L’Agenzia esclude che tale operazione possa essere qualificata come prestazione strettamente connessa con la pratica dello sport ai fini dell’art. 36-bis del D.L. 75/2023. La circolare richiama anche la disciplina unionale e la giurisprudenza della Corte di giustizia, evidenziando che l’esenzione deve essere riferita a prestazioni effettivamente funzionali e indispensabili alla pratica sportiva e rese, in ultima analisi, a beneficio di chi esercita lo sport.
Nella cessione del contratto dell’atleta, il beneficiario effettivo dell’operazione è invece la società professionistica che acquisisce il diritto ad avvalersi delle prestazioni del giocatore. L’operazione presenta quindi una natura economico-finanziaria e non può beneficiare dell’esenzione.
La cessione è qualificata come prestazione di servizi rilevante ai fini IVA, riconducibile alla disciplina generale delle cessioni di contratti effettuate verso corrispettivo.
- Regime 398/1991: agevolazione per attività connesse e raccolte fondi anche alle SSD
Nella parte conclusiva il documento esamina l’art. 25, comma 2, della legge 133/1999, come modificato nel 2026, che disciplina la non concorrenza al reddito di determinati proventi realizzati dagli enti sportivi che applicano il regime della legge 398/1991.
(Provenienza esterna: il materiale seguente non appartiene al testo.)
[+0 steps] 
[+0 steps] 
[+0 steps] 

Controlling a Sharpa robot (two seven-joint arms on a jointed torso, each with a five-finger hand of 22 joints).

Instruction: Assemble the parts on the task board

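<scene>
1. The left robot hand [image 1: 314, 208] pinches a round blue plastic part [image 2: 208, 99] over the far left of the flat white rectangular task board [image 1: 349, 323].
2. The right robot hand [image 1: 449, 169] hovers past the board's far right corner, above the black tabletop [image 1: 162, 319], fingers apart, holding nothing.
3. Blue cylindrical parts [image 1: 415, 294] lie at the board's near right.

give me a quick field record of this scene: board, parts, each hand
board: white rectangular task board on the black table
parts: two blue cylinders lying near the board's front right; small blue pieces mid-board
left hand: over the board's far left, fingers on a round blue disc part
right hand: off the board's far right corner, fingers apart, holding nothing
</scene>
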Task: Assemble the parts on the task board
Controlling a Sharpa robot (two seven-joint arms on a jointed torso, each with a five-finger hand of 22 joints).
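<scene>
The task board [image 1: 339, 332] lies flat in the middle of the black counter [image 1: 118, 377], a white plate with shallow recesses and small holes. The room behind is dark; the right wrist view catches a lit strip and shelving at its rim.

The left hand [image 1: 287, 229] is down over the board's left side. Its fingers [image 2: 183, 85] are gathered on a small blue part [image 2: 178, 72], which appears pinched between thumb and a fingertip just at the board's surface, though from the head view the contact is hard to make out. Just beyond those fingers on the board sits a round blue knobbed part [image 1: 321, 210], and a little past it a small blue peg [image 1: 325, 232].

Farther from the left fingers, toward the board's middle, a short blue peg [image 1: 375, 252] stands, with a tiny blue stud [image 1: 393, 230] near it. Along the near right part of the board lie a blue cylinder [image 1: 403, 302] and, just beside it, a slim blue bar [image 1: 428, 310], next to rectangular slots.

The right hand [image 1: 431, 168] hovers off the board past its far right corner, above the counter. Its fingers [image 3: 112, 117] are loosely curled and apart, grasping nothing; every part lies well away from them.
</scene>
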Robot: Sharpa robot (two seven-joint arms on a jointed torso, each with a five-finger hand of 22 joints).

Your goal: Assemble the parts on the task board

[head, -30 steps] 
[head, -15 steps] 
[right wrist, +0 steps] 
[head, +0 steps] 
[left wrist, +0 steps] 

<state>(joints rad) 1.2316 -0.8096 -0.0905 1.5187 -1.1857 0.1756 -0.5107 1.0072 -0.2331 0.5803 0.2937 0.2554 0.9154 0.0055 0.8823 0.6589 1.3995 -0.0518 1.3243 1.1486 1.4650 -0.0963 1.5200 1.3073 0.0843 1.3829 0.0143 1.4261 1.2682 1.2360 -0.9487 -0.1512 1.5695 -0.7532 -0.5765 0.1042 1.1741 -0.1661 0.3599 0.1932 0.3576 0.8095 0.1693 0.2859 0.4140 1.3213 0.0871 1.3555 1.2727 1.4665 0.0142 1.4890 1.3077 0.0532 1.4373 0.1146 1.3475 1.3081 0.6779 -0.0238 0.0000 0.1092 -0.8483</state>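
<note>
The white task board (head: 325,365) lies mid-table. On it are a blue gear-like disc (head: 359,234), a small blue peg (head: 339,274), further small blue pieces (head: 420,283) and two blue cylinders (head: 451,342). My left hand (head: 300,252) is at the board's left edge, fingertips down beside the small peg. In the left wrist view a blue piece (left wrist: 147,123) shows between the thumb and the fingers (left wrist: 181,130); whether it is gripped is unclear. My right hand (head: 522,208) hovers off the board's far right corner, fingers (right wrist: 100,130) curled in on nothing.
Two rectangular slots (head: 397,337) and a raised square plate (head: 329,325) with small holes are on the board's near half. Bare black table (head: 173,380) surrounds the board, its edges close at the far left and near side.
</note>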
Dal 23 maggio 2026 la norma fa espressamente riferimento alle associazioni e società sportive dilettantistiche di cui all’art. 6, comma 1, lettere a), b) e c), del D.Lgs. 36/2021. L’intervento normativo ha quindi aggiornato l’ambito soggettivo dell’agevolazione, ricomprendendo anche le SSD costituite in forma societaria.
In presenza delle condizioni previste dalla legge, non concorrono alla formazione del reddito imponibile:
- i proventi realizzati nello svolgimento di attività commerciali connesse agli scopi istituzionali;
- i proventi derivanti da raccolte pubbliche di fondi effettuate in concomitanza di celebrazioni, ricorrenze o campagne di sensibilizzazione.
La detassazione spetta a condizione che l’ASD o SSD abbia optato per il regime fiscale della legge 398/1991 e opera per un numero complessivo non superiore a due eventi per anno e nel limite complessivo di 51.645,69 euro.